Morocco is eager to lure more foreign investors from Europe and the Arab Gulf region to help it modernise its agriculture as it prepares to lease more state-owned farms, a farm official said on Friday. The government leased a first batch of state-owned farms to 173 investors, some of them foreigners, last year.
The first offer of 45,000 hectares attracted 4.7 billion Moroccan dirhams ($539.8 million). The success of the first tranche encouraged the government to expand the lease operation to a second batch of more than 50,000 hectares as it targets larger foreign investors, especially from southern Europe and the Arab Gulf.
"I think the tender to lease the farms in the second tranche will likely be launched next month," Ahmed Hajjaji, chairman of the state farm supervisor Sodea, told Reuters.
Government ministers, including Finance and Privatisation Minister Fathallah Oualalou, had repeatedly complained that agriculture was lagging behind other sectors of the $52 billion economy. Most Moroccan farms out of a total area of 8 million hectares are divided into small lots of 5 hectares on average.
Less than 12 percent of farms are irrigated, with few equipped with tractors or receiving fertiliser. Morocco's agriculture is dependent on the weather and output swings sharply because of cyclical drought. "The offer of the second tranche involves a wide range of options, including big farms of 2,000 hectares," said Hajjaji, adding that the holdings included crops ranging from wheat to olives and citrus.
The farms to be leased and those already leased were scattered across the country and the presence of foreign investors with new technology and modern management was expected to inspire other farmers to modernise. Hajjaji said interested investors included French, Spaniards, Portuguese as well as some from the Arab Gulf region, alongside Moroccans.
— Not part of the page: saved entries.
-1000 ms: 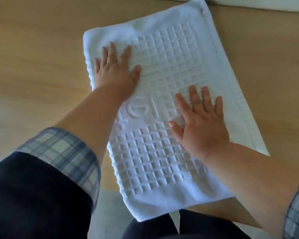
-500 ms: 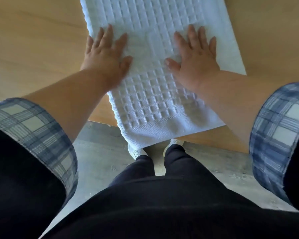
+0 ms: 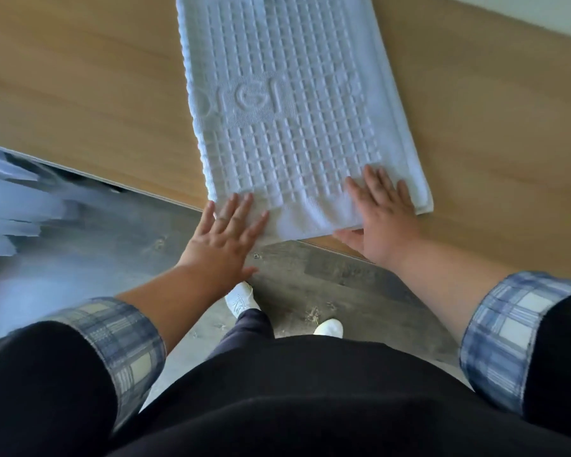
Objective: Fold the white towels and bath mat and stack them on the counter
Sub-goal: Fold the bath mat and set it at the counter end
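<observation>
A white bath mat [image 3: 287, 103] with a raised square grid and embossed letters lies folded lengthwise on the wooden counter [image 3: 86, 94]. Its near end hangs slightly over the counter's front edge. My left hand [image 3: 225, 239] rests at the mat's near left corner, fingers spread flat on the fabric, palm out past the counter edge. My right hand [image 3: 381, 216] lies flat on the near right part of the mat, thumb along the mat's near edge. Neither hand has fabric pinched in it. No other towels can be seen.
The counter's front edge [image 3: 145, 192] runs diagonally from left to lower right. Below it lies grey plank floor [image 3: 327, 275] with my white shoes [image 3: 241, 300]. A blurred pale blue-white shape [image 3: 14, 209] sits at the far left. A pale wall strip [image 3: 541, 14] borders the counter's top right.
Both hands have slid along the mat from its middle to its near end, staying flat on the fabric. The view has tipped downward and more of the floor shows.
</observation>
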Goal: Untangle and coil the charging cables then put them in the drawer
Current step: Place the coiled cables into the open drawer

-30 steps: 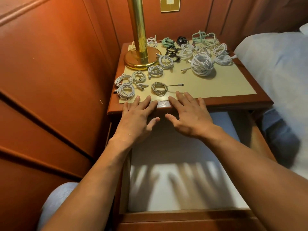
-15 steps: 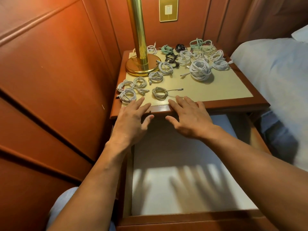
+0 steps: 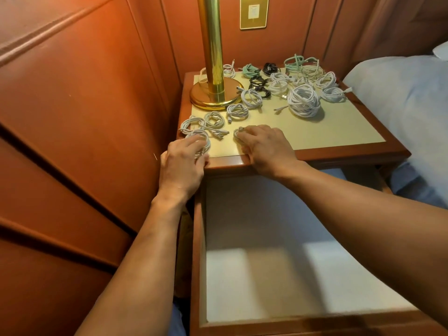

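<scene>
The drawer (image 3: 196,263) stood pulled out below the nightstand (image 3: 339,134), its pale lining lit in patches and crossed by the shadows of both arms; all the cables lay above it on the nightstand's top; the left hand (image 3: 181,163) reached over the front left corner, its fingers curled round a white coil (image 3: 203,143) there, gripping it against the surface; the right hand (image 3: 266,146) lay just beside it, fingers bent down and closed over a small grey coil (image 3: 238,132), most of which it hid; more white coils (image 3: 214,118) sat behind the hands, near the brass lamp base (image 3: 213,97); further back lay a large white bundle (image 3: 304,100), black coils (image 3: 259,83) and green coils (image 3: 251,70), packed close together; a bed (image 3: 400,93) stood just right of the nightstand.
</scene>
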`<state>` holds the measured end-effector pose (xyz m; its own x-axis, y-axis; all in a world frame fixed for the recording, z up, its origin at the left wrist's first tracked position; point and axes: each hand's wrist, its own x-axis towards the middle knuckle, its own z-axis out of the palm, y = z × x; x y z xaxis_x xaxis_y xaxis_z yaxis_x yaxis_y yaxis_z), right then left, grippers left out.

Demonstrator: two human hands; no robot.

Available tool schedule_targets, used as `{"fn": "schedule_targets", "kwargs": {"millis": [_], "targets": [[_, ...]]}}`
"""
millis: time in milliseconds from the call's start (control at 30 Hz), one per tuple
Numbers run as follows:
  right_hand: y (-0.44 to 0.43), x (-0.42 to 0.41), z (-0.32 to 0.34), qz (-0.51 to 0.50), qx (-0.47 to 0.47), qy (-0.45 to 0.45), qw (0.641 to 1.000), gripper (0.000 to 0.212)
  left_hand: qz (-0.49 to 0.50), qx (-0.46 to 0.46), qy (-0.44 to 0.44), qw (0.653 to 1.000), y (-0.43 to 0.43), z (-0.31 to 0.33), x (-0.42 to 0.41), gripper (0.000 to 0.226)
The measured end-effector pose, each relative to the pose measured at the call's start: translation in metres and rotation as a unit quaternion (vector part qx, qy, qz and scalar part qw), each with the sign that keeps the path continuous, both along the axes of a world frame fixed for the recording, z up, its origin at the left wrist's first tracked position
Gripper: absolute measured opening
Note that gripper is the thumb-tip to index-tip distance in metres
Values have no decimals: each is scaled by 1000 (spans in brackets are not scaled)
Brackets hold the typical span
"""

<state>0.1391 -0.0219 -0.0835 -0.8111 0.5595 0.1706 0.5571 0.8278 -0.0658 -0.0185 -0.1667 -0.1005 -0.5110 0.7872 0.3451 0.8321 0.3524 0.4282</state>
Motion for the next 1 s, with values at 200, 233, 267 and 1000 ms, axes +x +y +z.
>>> {"fn": "schedule_targets", "kwargs": {"millis": [200,233,267,1000], "targets": [[-5,2,-6,-30,2,48,998,36,12,-39,23,999,4,6,3,35],[-7,5,-5,-32,3,52,998,34,14,-42,26,999,4,7,4,34],[-10,9,-5,-30,3,55,998,33,16,-42,27,999,3,7,6,33],[-117,153,-63,64,-18,113,991,16,-107,-135,78,982,-105,-4,135,35]]}}
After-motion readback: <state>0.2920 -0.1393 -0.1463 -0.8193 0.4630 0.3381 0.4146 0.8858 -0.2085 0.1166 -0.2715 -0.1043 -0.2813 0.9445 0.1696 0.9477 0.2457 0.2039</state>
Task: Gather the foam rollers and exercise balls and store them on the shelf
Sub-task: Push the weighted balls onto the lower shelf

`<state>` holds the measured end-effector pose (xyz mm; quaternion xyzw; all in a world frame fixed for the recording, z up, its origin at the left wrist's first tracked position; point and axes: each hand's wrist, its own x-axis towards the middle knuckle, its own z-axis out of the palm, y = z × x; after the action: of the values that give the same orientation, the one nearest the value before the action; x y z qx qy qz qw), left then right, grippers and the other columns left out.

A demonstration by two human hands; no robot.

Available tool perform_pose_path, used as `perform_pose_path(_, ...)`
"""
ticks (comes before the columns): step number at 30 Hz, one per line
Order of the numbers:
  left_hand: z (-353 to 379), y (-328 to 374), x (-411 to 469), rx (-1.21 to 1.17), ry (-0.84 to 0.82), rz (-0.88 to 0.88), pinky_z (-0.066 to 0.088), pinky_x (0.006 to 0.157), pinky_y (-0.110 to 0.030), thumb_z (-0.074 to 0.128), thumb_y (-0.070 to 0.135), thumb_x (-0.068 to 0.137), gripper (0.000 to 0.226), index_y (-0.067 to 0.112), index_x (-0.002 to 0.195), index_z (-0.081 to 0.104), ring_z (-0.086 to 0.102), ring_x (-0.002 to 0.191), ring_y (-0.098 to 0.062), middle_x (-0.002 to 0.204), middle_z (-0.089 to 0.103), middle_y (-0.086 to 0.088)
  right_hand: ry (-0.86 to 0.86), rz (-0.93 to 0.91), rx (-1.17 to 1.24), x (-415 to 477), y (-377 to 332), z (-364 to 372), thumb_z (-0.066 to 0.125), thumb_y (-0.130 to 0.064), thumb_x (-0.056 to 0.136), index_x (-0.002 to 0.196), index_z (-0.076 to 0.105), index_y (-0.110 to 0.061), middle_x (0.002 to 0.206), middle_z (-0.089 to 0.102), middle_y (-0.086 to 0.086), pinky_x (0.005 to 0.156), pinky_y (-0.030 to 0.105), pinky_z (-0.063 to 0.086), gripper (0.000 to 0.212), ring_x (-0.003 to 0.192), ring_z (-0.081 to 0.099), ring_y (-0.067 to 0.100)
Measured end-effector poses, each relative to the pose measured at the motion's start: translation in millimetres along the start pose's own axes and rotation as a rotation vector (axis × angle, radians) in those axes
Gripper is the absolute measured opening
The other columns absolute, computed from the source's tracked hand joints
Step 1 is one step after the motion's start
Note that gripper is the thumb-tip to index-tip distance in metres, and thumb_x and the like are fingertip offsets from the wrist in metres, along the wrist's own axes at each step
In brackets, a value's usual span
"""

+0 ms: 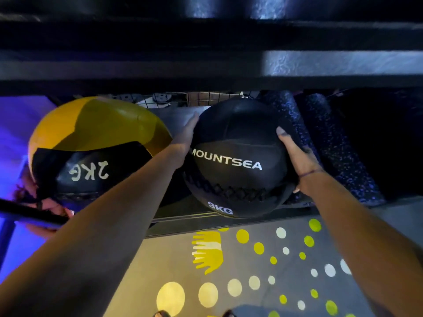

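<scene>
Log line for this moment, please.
left hand, right hand: holding black ball | shelf: yellow ball left, foam rollers right

Premises: a gym or fitness studio. Grounds: a low shelf (183, 216) holds a yellow-and-black ball (91, 138) marked 2KG and dark speckled foam rollers (338, 154) lying side by side. A black ball (235, 138) lettered MOUNTSEA and 3KG sits between them. Behind is a wire grid (206, 98), with what appear to be weight plates (161, 97) beyond it. The floor (251, 266) is printed with yellow and white dots and a yellow handprint (209, 250). Lighting is dim, with a violet cast at left.
</scene>
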<state>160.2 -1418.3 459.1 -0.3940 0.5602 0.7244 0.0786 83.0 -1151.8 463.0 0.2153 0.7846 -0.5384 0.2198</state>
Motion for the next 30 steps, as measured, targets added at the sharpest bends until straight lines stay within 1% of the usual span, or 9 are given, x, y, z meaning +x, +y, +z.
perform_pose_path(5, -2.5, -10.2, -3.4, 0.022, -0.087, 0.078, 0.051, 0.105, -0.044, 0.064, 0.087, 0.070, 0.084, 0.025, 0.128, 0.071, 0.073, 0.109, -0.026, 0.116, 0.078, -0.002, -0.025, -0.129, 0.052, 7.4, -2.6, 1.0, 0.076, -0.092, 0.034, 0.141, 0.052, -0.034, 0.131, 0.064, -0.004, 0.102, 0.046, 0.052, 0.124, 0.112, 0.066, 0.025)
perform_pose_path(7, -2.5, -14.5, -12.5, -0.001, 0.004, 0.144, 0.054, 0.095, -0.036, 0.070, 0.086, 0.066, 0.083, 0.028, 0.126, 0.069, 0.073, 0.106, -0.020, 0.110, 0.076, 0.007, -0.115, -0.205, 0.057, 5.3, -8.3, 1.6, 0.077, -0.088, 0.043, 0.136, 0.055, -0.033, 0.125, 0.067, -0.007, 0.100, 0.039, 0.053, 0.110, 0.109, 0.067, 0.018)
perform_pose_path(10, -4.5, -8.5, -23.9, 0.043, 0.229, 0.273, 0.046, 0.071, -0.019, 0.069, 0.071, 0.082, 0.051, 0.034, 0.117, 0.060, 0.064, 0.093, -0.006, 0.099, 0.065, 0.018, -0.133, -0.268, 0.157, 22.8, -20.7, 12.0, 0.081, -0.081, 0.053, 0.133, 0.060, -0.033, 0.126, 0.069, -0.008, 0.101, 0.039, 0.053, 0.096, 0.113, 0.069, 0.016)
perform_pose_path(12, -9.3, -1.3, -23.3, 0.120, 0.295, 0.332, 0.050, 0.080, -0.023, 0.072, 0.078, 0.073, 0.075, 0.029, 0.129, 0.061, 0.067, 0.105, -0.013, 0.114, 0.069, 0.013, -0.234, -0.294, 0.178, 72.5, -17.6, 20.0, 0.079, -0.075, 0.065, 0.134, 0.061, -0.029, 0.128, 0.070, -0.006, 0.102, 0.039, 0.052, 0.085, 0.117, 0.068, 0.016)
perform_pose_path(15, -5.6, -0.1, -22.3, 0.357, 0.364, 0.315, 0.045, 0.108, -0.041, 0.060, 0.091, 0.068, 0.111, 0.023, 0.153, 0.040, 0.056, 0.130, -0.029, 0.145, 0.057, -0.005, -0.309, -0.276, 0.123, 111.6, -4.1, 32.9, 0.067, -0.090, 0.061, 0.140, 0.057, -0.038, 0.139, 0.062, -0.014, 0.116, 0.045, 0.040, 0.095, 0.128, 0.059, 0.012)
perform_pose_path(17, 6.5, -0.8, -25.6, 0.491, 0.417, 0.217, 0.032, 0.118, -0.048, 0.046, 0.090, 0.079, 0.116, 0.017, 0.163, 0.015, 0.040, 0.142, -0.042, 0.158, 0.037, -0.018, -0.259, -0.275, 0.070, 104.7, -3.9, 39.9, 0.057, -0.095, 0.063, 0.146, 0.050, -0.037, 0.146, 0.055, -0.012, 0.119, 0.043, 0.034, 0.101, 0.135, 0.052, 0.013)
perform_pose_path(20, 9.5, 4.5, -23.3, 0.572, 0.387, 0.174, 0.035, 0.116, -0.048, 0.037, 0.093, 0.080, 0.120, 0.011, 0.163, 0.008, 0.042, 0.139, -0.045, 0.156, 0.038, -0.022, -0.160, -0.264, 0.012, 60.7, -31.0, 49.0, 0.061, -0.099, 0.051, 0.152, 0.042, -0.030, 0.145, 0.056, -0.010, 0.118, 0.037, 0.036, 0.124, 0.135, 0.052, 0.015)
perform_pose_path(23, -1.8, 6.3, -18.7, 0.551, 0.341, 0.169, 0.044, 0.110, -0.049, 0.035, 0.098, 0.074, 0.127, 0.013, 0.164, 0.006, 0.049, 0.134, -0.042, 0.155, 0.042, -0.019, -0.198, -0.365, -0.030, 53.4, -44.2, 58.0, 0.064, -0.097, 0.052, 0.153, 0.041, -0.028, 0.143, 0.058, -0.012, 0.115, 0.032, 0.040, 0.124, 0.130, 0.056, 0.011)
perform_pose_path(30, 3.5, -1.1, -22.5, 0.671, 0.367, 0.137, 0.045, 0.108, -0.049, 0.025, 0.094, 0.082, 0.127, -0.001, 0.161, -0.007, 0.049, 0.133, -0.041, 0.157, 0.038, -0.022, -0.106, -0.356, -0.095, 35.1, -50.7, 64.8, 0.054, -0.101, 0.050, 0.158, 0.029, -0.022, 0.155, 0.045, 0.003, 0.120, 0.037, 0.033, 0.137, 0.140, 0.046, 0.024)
Hajjaji said the newly created investment fund Olea was interested in leasing farms. A banking consortium, including two subsidiaries of French Societe Generale, has set up the Olea investment fund to grow olive trees and produce high quality olive oil in Morocco.
The fund plans to invest 1.8 billion dirhams to create 10 olive farming units of 1,000 hectares each to produce 30,000 tonnes of high quality extra-virgin olive oil per year.